The studies included in this review consistently emphasize the need for further research with larger sample sizes and well-defined parameters for intensity, duration, and frequency to facilitate the development of clinical practice guidelines and validate the efficacy of interventions.

4.4. Limitations

This systematic review presents several limitations. It only included studies published in English, Spanish, and French, potentially excluding relevant articles in other languages. Our systematic review includes studies focused on core training alone or in combination with other therapies. This may have introduced bias or confounding factors. While the methodological quality of the studies included was generally good, some limitations were observed. A primary limitation was the lack of blinding among professionals conducting the interventions. However, blinding therapists is impractical, as they must guide and instruct the people throughout the intervention. Another methodological limitation observed was that people could potentially guess if they were not assigned to the intervention group.

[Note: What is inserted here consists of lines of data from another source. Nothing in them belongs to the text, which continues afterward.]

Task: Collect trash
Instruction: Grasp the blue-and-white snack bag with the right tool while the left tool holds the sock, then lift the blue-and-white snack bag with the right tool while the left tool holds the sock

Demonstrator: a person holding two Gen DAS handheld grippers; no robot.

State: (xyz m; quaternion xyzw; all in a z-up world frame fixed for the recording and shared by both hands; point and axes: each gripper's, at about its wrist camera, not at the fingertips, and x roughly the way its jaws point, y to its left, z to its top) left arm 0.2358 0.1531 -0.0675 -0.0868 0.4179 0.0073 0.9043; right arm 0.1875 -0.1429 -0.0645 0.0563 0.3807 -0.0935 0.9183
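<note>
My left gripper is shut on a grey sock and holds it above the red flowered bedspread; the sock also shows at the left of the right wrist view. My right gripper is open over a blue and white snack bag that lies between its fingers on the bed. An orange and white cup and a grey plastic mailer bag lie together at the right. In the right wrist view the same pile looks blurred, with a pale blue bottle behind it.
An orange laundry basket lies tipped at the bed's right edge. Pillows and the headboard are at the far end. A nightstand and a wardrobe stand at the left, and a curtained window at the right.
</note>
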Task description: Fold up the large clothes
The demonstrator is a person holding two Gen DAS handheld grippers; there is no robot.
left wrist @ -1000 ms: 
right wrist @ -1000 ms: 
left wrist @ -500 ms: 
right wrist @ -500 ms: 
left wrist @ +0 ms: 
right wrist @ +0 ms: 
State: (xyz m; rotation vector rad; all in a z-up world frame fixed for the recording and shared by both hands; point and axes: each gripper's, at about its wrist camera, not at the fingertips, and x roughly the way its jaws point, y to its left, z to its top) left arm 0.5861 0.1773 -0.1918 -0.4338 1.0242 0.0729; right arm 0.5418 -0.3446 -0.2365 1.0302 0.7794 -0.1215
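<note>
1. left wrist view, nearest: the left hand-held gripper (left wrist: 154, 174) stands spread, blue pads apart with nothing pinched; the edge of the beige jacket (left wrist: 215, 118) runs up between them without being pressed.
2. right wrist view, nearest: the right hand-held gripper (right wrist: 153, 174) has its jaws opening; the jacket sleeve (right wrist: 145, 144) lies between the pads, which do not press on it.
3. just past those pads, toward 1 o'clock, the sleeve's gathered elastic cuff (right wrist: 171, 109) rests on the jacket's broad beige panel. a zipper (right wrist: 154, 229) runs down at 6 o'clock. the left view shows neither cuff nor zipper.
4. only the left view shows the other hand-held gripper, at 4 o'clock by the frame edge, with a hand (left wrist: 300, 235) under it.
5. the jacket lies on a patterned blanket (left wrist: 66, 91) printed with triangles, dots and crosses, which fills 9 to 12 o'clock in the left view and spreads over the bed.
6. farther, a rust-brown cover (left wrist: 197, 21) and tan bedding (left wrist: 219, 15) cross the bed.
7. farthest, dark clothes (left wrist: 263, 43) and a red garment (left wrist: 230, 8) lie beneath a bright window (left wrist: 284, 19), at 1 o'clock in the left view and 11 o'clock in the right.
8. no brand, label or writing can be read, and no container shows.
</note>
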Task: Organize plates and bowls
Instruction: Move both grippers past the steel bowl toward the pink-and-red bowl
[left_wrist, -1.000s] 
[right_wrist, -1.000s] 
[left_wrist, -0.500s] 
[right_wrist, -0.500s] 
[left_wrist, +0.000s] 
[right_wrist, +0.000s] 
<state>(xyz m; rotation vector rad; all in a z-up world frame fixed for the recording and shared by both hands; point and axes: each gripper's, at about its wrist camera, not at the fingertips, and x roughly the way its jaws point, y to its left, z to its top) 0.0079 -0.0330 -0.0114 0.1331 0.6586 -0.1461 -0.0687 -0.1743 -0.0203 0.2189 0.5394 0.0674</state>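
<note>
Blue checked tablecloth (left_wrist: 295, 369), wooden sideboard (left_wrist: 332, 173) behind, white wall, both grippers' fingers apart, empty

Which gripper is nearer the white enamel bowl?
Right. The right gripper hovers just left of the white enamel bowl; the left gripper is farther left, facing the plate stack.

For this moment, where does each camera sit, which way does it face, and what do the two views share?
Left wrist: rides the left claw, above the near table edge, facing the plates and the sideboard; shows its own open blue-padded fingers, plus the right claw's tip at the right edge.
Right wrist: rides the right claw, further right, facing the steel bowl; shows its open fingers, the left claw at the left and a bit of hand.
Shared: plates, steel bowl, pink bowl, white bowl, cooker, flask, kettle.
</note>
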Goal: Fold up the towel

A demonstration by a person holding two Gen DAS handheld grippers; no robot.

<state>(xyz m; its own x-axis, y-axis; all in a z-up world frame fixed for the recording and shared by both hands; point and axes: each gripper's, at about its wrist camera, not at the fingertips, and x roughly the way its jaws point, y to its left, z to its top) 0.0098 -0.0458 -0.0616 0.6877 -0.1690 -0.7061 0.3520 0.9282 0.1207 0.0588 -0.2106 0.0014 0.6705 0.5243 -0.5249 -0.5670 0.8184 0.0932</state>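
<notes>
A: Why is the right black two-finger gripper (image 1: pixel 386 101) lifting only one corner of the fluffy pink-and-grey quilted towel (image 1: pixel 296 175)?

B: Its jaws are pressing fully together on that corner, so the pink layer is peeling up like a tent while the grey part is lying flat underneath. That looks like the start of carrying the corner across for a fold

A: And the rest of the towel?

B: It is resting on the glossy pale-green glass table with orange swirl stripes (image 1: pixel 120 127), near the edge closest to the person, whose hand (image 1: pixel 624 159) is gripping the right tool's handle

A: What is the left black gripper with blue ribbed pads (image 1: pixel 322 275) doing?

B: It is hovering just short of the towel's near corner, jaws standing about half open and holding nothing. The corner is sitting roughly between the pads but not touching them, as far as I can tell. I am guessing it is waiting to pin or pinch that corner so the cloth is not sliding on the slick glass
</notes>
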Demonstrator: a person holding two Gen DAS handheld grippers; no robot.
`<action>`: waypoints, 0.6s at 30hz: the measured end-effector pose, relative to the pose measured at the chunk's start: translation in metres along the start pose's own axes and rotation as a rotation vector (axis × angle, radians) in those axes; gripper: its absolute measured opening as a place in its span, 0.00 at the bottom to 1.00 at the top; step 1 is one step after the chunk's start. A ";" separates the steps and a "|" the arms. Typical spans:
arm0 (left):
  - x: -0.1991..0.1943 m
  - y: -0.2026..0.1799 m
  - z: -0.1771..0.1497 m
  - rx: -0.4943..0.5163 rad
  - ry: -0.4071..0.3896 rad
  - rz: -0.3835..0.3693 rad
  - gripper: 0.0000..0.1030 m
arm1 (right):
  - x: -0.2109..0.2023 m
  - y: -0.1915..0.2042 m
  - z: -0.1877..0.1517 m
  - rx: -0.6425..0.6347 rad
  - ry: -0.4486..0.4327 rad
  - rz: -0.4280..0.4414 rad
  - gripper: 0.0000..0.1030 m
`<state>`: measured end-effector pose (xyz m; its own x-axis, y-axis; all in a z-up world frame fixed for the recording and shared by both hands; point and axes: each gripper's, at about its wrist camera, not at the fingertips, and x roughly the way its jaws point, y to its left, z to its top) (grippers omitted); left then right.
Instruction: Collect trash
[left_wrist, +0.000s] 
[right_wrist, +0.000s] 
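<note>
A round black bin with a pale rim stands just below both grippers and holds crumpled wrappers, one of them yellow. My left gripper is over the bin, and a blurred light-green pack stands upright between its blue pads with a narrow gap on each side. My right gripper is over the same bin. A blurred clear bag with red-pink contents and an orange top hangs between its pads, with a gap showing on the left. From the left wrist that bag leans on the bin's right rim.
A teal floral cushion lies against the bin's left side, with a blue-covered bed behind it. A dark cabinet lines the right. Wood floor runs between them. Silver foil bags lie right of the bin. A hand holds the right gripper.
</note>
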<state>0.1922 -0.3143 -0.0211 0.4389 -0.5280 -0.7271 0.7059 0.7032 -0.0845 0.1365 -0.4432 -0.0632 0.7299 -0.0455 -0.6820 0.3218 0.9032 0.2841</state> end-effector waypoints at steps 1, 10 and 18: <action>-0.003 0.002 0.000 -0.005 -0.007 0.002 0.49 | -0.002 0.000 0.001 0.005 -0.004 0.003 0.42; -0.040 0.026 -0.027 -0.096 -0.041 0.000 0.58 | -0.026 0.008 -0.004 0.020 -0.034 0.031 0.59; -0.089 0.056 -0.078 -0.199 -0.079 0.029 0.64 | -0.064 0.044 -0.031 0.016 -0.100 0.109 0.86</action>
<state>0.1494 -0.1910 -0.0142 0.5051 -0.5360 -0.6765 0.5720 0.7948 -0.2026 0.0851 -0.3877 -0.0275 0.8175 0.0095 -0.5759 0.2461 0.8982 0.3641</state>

The high risk of bias observed in some trials makes it necessary to interpret the results with caution.

Future research should consider assessing gait in three categories: short-distance, long-distance, and self-reported. Exercise capacity should be widely explored in further studies to increase the evidence regarding the effects of this type of intervention on exercise capacity in people with MS. In addition, given the existing heterogeneity, future studies should implement standardized intervention protocols and develop more rigorous, high-quality designs to validate these preliminary findings.

5. Conclusions

The studies reviewed suggest that core-based exercise programs may effectively improve gait and exercise capacity in people with MS. However, we should be cautious considering heterogeneity in the assessment tools, the characteristics of the population, and intervention designs, and the high risk of bias of some trials. Core training programs for this population should focus on motor control and core stability, with an emphasis on the activation of the transverse abdominis and individualized progression. More research, including large-scale multicenter randomized controlled trials with pre-registered protocols, is needed to fully investigate the effectiveness of this intervention in people with MS. Additionally, applying consistent intervention models across multiple studies would allow for more rigorous evaluation and a comparison of the results.